Check the Refresh box if:
- You’ve edited existing or added new questions to the tag hierarchy
- Selecting Recommend or Apply are separate actions; i.e. refreshing recommendations does not clear existing applied tags and refreshing applied tags does not clear existing recommendations
Leave the Refresh box unchecked if:
- The tag hierarchy is unchanged and new studies have been uploaded to the nest
- In the case you have edited the hierarchy and new studies have been uploaded, leaving the refresh box unchecked will only generate ASTs for the new questions for the new studies and the old ASTs for existing studies will remain. If you wish to generate ASTs for all new questions on all studies, select Refresh.
Note: you must check Refresh to generate new ASTs in any case where desired studies have pre-existing ASTs.
Clearing Adaptive Smart Tags #
After running ASTs, you may wish to clear the recommendations generated or the auto-applied tags to start from scratch. To do this, navigate back to the Configure Tag Hierarchy page, select “Adaptive” and toggle the “Clear” tab at the top of the modal instead of “Generate”.
This action will clear all ASTs generated from all abstracts and full texts permanently. You may choose to select if you’d like to clear recommendations or ASTs-applied tags from studies. Note: if you choose to clear recommendations, this will not clear the tags you as the user have applied based on these recommendations. If you choose to clear applied tags, these are only the tags that Adaptive Smart Tags has applied when “Apply” was selected in the Generate tab.

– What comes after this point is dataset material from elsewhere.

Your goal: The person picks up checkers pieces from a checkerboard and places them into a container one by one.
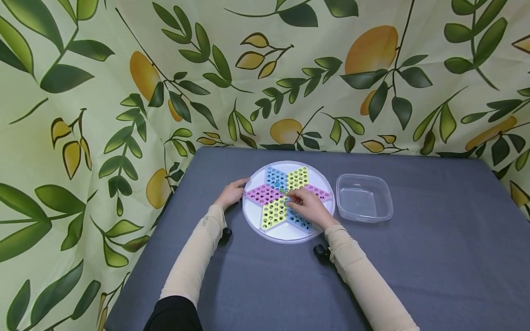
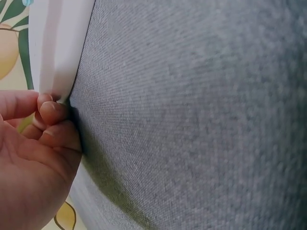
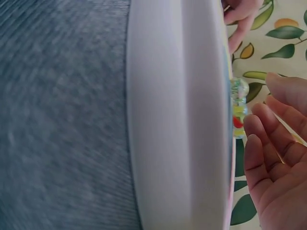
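A round white Chinese checkers board (image 1: 254, 220) lies on the table, its star divided into pink, yellow and blue points. My left hand (image 1: 232, 193) holds its left rim, with curled fingertips (image 2: 53, 112) at the edge in the left wrist view. Over the middle of the star is my right hand (image 1: 308, 208), its fingers loosely bent. In the right wrist view, clear coloured marbles (image 3: 238, 108) sit on the board right by the right fingertips (image 3: 253, 123). A blue marble (image 1: 277, 184) shows near the blue point in the head view.
A clear plastic container (image 1: 364, 197) stands on the table just right of the board. Grey cloth (image 1: 434, 257) covers the table. A leaf-patterned curtain (image 1: 256, 69) hangs behind and along the left side.
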Demonstrator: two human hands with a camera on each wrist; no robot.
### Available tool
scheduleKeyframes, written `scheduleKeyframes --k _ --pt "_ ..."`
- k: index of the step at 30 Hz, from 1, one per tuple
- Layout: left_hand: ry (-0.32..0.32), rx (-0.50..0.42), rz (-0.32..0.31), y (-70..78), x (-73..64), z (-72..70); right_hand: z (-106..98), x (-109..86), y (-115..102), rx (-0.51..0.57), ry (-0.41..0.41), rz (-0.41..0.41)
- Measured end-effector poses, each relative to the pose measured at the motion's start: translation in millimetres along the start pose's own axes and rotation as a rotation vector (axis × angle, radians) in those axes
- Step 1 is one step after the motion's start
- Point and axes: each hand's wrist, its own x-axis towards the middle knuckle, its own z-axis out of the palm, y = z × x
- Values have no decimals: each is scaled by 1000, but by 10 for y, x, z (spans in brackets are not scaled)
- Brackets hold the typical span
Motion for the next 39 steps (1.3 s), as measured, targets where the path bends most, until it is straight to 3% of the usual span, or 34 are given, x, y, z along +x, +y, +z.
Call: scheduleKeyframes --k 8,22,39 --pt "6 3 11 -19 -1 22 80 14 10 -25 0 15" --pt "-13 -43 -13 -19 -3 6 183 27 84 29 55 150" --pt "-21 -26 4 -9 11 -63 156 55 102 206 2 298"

Internal Validation Testing of Adaptive Smart Tags #
Based on an internal validation using expert tagging, Adaptive Smart Tags offers an expected recall of 80% and precision of 70%. Given the customizability of tags and the distinct content in different reviews, recall and accuracy of Adaptive Smart Tags (for both Abstracts and Full Texts) will vary by project, driving home the need for expert confirmation of any recommendation.
Tag Recommendations in Screening Module #
Tag recommendations are also displayed in the Screening module and abide by the same rules. Ensure the Questions tab is open, a question is selected, and the Tag Recs tab is open to display recommendations (red). This often means closing the Screening tab for space purposes (blue).